Afridi gave unprecedented insight into activity inside the infamous basement prison where he was initially held beneath the ISI’s headquarters at Apbara, in the capital Islamabad. He described how during his own interrogation, in which he was tortured with cigarette burns and electric shocks, ISI officers attacked him for assisting the U.S. Afridi helped pinpoint Bin Laden’s compound in the weeks before the May 2, 2011, raid in Abbottabad.
He described a regime of perpetual torture and interrogation for large numbers of detainees, some of whom include radicalized white Western male converts to Islam who had been apprehended while traveling to Afghanistan to fight NATO troops or to be trained in militant camps in the region’s tribal belt.

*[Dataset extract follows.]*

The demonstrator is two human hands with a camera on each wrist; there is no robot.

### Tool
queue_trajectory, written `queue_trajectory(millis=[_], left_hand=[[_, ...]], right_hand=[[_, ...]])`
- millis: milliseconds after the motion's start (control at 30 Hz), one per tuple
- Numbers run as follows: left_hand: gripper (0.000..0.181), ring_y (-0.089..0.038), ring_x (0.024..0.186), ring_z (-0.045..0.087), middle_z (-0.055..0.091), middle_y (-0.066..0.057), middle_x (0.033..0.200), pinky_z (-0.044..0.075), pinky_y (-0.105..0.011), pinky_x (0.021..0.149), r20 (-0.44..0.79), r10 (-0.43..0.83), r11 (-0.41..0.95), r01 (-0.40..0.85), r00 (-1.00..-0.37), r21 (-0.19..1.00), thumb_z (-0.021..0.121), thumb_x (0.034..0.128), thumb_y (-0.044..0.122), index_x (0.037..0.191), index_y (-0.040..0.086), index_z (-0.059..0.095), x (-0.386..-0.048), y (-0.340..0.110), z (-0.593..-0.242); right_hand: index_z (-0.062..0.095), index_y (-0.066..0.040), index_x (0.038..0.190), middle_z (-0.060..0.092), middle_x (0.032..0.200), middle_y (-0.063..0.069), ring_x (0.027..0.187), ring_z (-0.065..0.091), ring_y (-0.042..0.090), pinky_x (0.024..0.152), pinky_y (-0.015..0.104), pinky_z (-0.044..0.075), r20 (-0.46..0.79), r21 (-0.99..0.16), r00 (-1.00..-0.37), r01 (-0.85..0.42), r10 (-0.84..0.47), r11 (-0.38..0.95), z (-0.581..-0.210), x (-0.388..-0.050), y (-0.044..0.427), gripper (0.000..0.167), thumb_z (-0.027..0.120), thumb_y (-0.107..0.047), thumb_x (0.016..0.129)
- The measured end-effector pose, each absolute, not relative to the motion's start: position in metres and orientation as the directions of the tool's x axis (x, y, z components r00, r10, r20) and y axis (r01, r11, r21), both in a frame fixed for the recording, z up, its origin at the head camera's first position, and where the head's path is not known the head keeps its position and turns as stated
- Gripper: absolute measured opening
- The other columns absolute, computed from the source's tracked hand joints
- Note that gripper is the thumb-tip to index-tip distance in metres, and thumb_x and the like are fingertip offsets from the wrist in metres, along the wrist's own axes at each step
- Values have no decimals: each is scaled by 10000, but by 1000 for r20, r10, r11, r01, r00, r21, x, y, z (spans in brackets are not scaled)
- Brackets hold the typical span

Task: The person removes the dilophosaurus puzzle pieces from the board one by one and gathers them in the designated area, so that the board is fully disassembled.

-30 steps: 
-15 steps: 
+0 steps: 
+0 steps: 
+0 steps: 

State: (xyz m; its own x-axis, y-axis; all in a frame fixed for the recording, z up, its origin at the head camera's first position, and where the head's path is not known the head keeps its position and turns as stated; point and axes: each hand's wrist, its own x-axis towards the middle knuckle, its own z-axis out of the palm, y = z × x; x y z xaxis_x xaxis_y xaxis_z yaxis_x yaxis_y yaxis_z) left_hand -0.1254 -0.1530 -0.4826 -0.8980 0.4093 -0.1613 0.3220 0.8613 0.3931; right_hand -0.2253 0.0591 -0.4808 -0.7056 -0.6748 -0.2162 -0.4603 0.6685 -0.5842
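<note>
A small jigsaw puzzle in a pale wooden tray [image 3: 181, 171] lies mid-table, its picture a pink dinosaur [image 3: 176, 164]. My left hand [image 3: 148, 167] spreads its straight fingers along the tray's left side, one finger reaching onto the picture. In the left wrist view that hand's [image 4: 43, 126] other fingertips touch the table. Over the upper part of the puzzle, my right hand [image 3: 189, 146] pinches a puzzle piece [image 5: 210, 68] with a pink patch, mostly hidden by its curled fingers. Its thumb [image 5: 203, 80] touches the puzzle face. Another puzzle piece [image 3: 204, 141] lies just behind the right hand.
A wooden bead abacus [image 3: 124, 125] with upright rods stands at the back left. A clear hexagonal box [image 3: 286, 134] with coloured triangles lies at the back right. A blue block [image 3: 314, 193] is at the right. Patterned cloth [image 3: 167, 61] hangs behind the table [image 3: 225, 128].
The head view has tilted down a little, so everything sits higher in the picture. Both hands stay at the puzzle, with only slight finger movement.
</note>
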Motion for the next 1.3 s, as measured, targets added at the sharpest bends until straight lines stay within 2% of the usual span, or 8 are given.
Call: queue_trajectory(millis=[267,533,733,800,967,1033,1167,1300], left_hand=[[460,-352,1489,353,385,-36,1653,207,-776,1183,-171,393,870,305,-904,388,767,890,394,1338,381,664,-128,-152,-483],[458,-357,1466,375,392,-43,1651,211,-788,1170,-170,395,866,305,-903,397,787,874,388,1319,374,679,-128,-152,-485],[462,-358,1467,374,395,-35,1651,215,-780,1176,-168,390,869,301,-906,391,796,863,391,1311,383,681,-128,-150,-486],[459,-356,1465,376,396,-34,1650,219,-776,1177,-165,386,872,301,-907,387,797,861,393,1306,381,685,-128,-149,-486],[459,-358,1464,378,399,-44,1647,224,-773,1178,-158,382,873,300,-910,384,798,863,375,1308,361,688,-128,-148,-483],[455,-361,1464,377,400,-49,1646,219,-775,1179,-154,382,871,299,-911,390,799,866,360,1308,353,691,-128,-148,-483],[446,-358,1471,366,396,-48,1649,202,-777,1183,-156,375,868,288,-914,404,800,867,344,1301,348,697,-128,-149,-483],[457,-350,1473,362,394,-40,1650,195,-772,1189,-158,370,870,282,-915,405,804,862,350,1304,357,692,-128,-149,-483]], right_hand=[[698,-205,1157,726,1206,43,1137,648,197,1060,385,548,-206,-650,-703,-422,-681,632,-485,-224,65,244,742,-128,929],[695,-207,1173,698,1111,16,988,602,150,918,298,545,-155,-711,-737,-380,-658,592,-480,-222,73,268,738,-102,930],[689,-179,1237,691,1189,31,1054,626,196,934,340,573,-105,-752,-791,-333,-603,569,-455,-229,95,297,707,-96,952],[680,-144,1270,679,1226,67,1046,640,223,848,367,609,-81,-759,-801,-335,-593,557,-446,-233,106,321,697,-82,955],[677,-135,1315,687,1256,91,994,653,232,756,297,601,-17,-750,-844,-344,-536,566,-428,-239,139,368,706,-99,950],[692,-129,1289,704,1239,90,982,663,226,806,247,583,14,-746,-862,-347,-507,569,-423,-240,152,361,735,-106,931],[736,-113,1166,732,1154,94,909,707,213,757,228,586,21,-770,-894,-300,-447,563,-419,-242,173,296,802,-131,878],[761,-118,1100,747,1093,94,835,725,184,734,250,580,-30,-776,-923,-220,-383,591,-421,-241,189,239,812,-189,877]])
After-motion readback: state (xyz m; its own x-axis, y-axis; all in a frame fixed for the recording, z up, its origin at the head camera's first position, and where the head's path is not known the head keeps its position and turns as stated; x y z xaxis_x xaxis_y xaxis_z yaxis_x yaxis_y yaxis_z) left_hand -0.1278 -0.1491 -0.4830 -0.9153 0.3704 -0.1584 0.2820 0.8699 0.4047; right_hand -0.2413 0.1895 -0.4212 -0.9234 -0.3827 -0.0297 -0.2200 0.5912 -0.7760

One of the officers who interrogated him had also escorted an American official visiting from Washington to an interview with a highly sought militant Abdul Karim Agha, in November 2011.
Agha had told him afterward that an ISI officer had whispered instructions in his ear as he walked into the interrogation room to feign sudden illness so he could not be interviewed.
“They said to him, ‘You tell this person ‘I am very sick, I cannot talk today,’” he related. “The American official protested, saying he’d only been given a week to stay in Pakistan with the expectation of interrogating him two or three times. But the ISI told him that the interrogation was postponed for three weeks, and so he had to leave.
“I was told by others that the ISI advises militants to make things up to tell CIA interrogators, pretend this and that,” Afridi told Fox News.
Afridi’s comments are likely to further complicate relations between the U.S. and Pakistan, which have become strained in the past two years over their joint fight against extremist militants.
Washington has repeatedly pressured Islamabad to eradicate extremist safe havens in the tribal areas of northwest Pakistan, most recently the Haqqani Network, the fundamentalist group closely allied to the Taliban and the remnants of Al Qaeda’s original leadership.
Afridi said that before he was moved to Peshawar in May, he met Abdul Kayyum, the nephew of a chief of the Wazir tribe, who had been apprehended by the ISI for reasons that are unclear.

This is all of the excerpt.